The Night Of The Iguana

ACTORS
Richard Burton
Ava Gardner
Deborah Kerr
Sue Lyon
Skip Ward
Grayson Hall

DIRECTOR
John Huston

SCREENPLAY
Anthony Veiller
John Huston
(from the Tennessee Williams play)

CINEMATOGRAPHER
Gabriel Figueroa




SYNOPSIS:
A shamed priest finds anonymity in Mexico where he wrestles with his past while serving as tour guide to a bus full of vacationing church women.

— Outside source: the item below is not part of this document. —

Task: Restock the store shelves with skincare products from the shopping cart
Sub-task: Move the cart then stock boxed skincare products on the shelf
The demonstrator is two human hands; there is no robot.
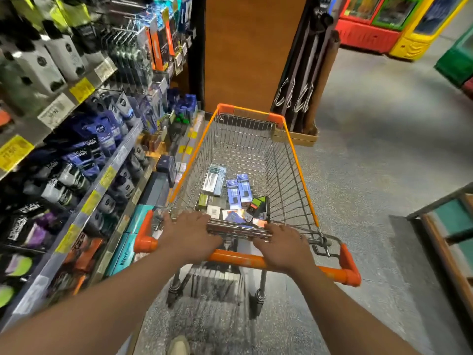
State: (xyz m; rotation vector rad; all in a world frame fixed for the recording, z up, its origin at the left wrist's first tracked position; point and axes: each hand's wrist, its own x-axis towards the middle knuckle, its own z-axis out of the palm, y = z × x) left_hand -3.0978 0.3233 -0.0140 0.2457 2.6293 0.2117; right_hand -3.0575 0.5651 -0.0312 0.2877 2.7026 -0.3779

CONCEPT IN RELATION TO THE VIEWER:
What happens in Mexico, stays in Mexico. Mexico has become a fantasy land that folks escape to these days. A place where cares, worries and responsibilities cannot follow you. This is a film that fosters that ideal. Cut off from the trappings of button-down 1950s American society, the characters find themselves in a world seduced by cabana boys, wanton desires and tropical sunsets.





PROS AND CONS:
The dialog of this film still has the affect of the stage play from which it was based. Like "A Street Car Named Desire" and "Cat On A Hot Tin Roof", the characters in this film are struggling with inner turmoil sprinkled with sexual frustration. The fact that the lines are delivered by the likes of Richard Burton, Ava Gardner and Deborah Kerr make it an enjoyable film to watch.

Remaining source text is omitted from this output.